ASSIGNED TASK -> Copy, from the data below, every line that has "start" in it.

GIVEN MATERIAL ->
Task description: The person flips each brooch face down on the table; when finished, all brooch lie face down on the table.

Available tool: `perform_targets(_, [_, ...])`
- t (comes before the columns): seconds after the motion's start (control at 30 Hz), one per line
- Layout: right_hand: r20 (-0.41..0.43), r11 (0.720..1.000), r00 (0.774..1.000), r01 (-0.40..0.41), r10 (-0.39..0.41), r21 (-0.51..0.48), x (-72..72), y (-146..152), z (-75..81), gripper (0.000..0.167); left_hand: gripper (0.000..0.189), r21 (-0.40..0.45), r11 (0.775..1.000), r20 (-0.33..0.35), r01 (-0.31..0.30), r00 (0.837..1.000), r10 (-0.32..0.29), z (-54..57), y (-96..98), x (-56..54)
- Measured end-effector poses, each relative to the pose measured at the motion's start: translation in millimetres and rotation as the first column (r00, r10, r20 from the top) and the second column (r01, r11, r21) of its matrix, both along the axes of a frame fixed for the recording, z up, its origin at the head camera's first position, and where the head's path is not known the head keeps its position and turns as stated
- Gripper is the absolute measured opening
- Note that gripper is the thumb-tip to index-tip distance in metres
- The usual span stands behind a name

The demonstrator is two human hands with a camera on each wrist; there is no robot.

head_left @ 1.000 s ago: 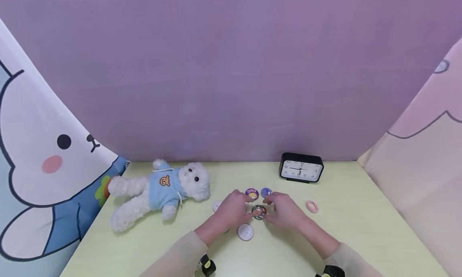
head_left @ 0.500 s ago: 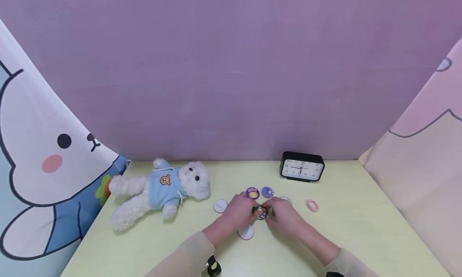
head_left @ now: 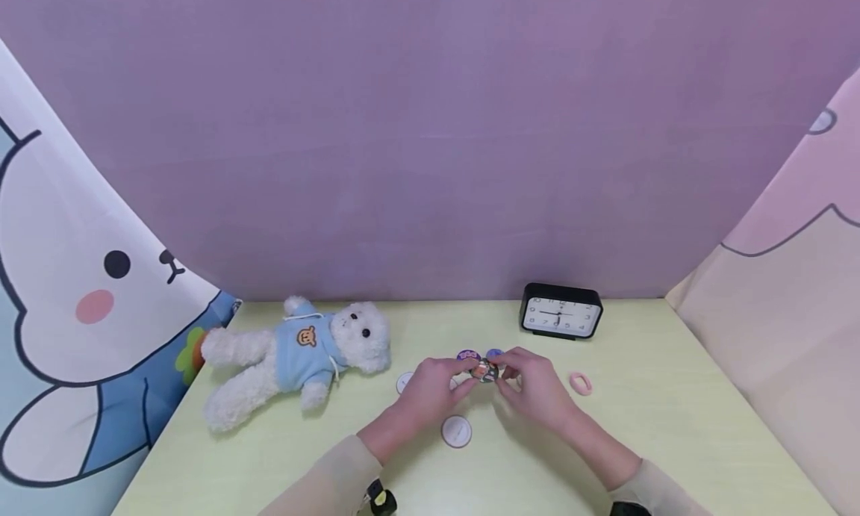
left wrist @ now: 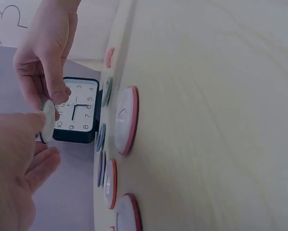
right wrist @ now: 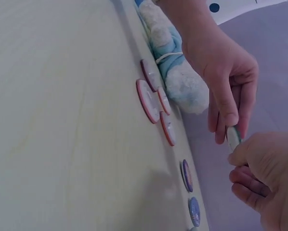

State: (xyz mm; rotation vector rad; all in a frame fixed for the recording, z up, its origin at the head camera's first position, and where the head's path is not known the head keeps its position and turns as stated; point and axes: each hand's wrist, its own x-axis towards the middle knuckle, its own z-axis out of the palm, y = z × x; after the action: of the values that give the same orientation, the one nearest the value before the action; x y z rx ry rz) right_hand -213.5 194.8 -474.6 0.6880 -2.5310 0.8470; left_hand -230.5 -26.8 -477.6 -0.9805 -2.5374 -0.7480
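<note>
Between my two hands a round pin badge point(head_left: 484, 370) with a colourful picture and a dark green rim is held above the table. My left hand point(head_left: 430, 389) pinches its left edge with thumb and fingers. On the opposite edge, my right hand point(head_left: 537, 389) pinches it as well. The badge's pale back point(left wrist: 48, 122) faces the table in the left wrist view. Just behind it lie a purple badge point(head_left: 466, 356) and a blue badge point(head_left: 494, 354), both partly covered. A white-backed badge point(head_left: 457, 431) lies nearer the front.
Several more badges lie face down, including an orange-rimmed one point(left wrist: 111, 184). A plush bear point(head_left: 305, 352) in a blue hoodie lies on the left. At the back right stands a black clock point(head_left: 561, 314), with a pink hair tie point(head_left: 581, 384) in front of it.
Both hands closed on the green-rimmed badge, which lay on the table, and raised it. It now hangs slightly farther back, partly hiding the purple and blue badges.
</note>
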Motion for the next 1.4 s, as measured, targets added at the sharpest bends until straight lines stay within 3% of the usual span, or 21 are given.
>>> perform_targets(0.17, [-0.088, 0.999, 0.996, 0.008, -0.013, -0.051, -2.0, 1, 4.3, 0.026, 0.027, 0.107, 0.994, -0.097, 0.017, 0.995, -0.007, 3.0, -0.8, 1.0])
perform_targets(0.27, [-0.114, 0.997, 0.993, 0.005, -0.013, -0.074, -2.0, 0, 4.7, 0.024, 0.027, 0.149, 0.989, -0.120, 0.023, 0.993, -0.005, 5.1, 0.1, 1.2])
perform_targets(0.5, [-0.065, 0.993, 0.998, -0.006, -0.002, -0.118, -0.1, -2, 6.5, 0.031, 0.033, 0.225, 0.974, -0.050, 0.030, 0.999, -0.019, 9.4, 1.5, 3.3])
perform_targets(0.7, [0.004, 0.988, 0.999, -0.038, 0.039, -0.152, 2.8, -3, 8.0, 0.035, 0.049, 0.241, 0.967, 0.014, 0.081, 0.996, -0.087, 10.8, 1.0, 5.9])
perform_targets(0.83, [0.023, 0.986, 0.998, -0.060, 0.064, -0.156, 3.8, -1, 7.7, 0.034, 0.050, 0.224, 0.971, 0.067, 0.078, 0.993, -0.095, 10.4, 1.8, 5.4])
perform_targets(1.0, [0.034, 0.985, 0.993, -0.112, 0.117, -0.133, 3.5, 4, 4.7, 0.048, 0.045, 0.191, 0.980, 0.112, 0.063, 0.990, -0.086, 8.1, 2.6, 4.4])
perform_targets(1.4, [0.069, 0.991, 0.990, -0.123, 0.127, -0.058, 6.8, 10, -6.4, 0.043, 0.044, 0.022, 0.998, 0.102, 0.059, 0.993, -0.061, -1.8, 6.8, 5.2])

EXPECTED ANSWER ->
- t (comes before the columns): seconds after the motion's start (control at 30 Hz), one per line
- Measured end-effector poses, each relative to the pose measured at the motion's start: translation in millimetres and rotation as the first column (r00, r10, r20 from the top) and the second column (r01, r11, r21) of its matrix, both along the axes of a frame fixed for the recording, z up, its origin at the head camera's first position, and where the head's path is not known the head keeps its position and turns as stated

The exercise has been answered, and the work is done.